The simplest ruling would be that Alertness never stacks with another talent being used for detection (following the example already provided for Detect Traps). The second simplest ruling would be that Alertness stacks with everything similar (your ruling for Detect Traps). The most complicated would be a mix of rules that work one way with one talent and another way with another.

JLV 08-12-2018 09:07 PM

Re: Final tweaks on talents
 
Quote:

Originally Posted by Nils_Lindeberg (Post 2201966)
I 100% disagree. :-) Learning to speak a language is huge compared to learning how to write it. I can't even imagine trying to learn a language without learning letters, symbols, etc, if I already know how to read that is.

Your privilege. And maybe you need to stretch your imagination a bit.

So you were born knowing how to read and write your milk-tongue were you? And you think you can just master Chinese ideograms right out of the chute with a couple of weeks of practice? Oh my.

My point, which was fairly clear, is that if you already know the symbology system for the language you are learning (that is, you are "literate" in that system), then learning a new language which uses the same symbology system should provide you with literacy in that language too. On the other hand, if you have to learn a new symbology system, then literacy is NOT automatic -- you have to learn the new symbology system. Some of them would be relatively easy (learning the Cyrillic alphabet is pretty easy), while others might be a lot harder (Chinese Ideograms or other symbology systems based on sounds or accents more than letters).

Your experience in learning languages was undoubtedly in a modern school system of some kind. I submit that learning languages in Cidri probably doesn't happen in a nice classroom with plenty of electronic videos and teaching aids, and therefore might be a more difficult process than you seem to think.

Quote:

Originally Posted by Nils_Lindeberg (Post 2201966)
The more alien the language the harder it is and that includes the written version of it. Sure you could divide it into several groups, but why? This is TFT. You basically know 5 things when you start a career and you want more than one to be literacy? Do you know anyone that can read their own language well, and knows how to speak another language and don't know that literacy system?

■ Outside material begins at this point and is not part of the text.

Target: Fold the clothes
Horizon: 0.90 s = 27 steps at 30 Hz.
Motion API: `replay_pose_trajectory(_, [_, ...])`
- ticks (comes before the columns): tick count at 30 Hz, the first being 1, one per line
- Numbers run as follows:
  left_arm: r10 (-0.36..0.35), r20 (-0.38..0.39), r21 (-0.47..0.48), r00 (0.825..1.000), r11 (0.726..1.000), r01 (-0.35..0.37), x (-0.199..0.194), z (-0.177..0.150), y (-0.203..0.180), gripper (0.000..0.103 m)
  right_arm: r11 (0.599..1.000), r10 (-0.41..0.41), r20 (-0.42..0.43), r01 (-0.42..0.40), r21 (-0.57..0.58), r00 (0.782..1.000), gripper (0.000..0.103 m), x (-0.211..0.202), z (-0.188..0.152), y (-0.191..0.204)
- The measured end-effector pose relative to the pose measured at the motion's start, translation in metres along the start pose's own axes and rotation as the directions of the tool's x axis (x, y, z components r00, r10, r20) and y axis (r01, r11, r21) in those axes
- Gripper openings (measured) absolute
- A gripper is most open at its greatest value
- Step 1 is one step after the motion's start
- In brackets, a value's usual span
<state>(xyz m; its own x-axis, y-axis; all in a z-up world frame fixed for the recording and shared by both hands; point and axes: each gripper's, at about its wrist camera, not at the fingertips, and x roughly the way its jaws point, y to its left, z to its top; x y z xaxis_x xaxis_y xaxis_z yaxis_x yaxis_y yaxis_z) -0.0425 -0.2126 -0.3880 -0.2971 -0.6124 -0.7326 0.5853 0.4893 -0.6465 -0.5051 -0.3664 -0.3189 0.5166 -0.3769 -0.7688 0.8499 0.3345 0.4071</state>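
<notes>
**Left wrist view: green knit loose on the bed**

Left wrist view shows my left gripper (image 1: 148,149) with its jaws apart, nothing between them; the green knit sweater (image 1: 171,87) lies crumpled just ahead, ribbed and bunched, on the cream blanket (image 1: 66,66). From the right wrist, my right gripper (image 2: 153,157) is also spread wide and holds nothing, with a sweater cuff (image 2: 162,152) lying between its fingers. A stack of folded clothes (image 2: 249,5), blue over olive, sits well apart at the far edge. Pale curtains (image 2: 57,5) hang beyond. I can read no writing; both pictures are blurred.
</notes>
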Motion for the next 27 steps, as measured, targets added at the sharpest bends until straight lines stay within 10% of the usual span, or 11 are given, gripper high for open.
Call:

Yes, I do. I know a couple of folks that are fairly fluent in various foreign languages (who picked them up "on the streets") and never learned to read or write them. Korean, Mandarin Chinese, Mongolian, Tibetan, and Persian are several of them.

And where do you get this "five things" from? I haven't seen what the starting character gets to know written down anywhere, so I'm not seeing this odd little restriction anywhere.

Quote:

Originally Posted by Nils_Lindeberg (Post 2201966)
I would rather go the other way and include more in the language bit. Like language, common native current culture knowledge, literacy and maybe cultural history thrown in for 1 talent point. Enhanced if you are a scholar of course. :-)

Feel free.

Quote:

Originally Posted by Nils_Lindeberg (Post 2201966)
Nah, leave different alphabets and symbols for systems that have a higher granularity. If a new dialect cost 1, a new sibling language cost 3 a strange language cost 6 and an alien language cost 10 points. Then it might be worth it to add 1 for a new alphabet, and 2 for a new symbol system and maybe 3 for a symbol systems that is completely alien to us. KISS.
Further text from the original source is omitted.